What i most appreciate with this gin is its oldfashioned gin style yet being new, clean and crisp and i also like the pronounced citrus and faint floral notes.
Easy to mix with – – here are two cocktails for you to savour;
2 oz Geranium Gin
0.5 oz dry Vermouth
0.5 oz Cherry Heering
1 orange slice
1 thin apple slice
1 thin piece cucumber peel
Bitter lemon to top
Shake gin, vermouth and Cherry Heering with ice and strain into a collins glass filled with ice and the cucumber peel, apple and orange slices. Garnish with lime. Top with bitter lemon.
1.5 oz Geranium Gin
0.5 oz vanilla liqueur (i used Navan)
0.5 0z fresh lime
0.5 oz acacia honey syrup
2 vanilla beans
Shake and strain into a chilled cocktail glass and garnish with 2 vanilla beans. Originally this recipe contains honey and vanilla vodka which i switched for gin and vanilla liqueur.
Citadelle is quite different from other gins – smoothe, slightly sweet and complex with juniper and citrus notes. It also has a bit of a floral quality and a more mellow gin flavour with a clean finish.Its made from an original recipe dating back to 1771 created in Gt district of Dunkirk.
19 botanicals are used and they are Juniper, coriander, orange peel, cardamom, liqorice, cubeb pepper, savory, fennel, iris, cinnamon, violets, almonds, cassia bark, angelica root, grains of paradise, cumin, nutmeg, lemon rind and star anise.
Some say this gin shouldn´t be mixed but only sipped neat but i don´t agree, i think it mixes well and makes nice and fresh gin cocktails.Its smooth character lends itself very well to sipping too of course. Its triple distilled from wheat and spring water.
The gin i received is the regular Citadelle in a very beauitful blue bottle.There´s also a Citadelle Reserve which i haven`t tried yet, its the only gin that has been refined 6 months in old oak casks.Those i know who have tried it says it’s very nice.
I like Citadelle a lot, i like its smooth and mellow flavour with its citrus notes and as i happen to like light and fresh gin cocktails with a fruity flavor this gin is perfect for that so i continue on that route.
2 oz Citadelle
0.5 oz bitter seville orange syrup
Juice of ½ fresh lime
2-3 dashes Bob´s cardamom bitters (may be subbed by a few muddled green cardamoms)
2-3 dashes Bob´s grapefruit bitters
Top with a cardamom “quick tonic” (steep crushed green cardamom in tonic one day and night – you won`t get much flavor but its there, subtle)

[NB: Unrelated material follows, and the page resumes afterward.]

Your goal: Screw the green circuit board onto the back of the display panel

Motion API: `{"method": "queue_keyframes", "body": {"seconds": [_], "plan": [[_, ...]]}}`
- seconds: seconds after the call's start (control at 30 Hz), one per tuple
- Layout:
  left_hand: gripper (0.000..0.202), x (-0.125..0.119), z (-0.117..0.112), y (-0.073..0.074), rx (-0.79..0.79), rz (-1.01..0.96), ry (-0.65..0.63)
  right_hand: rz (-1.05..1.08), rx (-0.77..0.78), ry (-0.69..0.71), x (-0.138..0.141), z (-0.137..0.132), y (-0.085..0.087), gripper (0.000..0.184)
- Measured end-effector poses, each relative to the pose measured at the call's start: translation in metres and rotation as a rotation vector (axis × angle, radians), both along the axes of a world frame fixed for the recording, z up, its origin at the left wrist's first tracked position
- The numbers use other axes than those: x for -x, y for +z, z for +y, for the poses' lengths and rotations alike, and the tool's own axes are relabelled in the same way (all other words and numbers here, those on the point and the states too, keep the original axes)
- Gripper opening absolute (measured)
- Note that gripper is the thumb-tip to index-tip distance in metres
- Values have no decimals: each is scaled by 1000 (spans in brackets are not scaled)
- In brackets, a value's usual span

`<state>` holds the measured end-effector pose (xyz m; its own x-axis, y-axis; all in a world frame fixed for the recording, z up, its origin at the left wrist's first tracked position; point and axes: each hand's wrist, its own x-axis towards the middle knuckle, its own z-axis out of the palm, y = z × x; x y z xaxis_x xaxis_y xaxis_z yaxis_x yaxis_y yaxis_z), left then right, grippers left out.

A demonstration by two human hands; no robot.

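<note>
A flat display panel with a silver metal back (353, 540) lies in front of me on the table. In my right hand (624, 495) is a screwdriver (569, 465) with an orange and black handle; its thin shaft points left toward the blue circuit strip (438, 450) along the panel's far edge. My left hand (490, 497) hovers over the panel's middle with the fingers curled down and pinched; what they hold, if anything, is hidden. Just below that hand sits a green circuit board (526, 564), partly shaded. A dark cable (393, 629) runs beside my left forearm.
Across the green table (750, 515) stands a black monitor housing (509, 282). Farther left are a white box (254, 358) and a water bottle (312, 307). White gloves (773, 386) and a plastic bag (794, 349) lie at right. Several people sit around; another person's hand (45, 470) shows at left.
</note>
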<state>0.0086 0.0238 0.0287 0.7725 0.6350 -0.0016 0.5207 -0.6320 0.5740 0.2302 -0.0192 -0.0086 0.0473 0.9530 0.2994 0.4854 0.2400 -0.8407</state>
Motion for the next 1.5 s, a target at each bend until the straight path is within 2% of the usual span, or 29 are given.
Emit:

Shake over ice, strain and pour into a rocks glass with large ice cubes, top with cardamom tonic. Garnish with a lime wedge. (Or as in the picture, a cardamom leaf and liqorice stick)
The cardamom flavour in my glass was just enough, i got a very subtle flavour from the tonic which was helped with a few dashes of the cardamom bitters and together they created a pronounced cardamom aroma.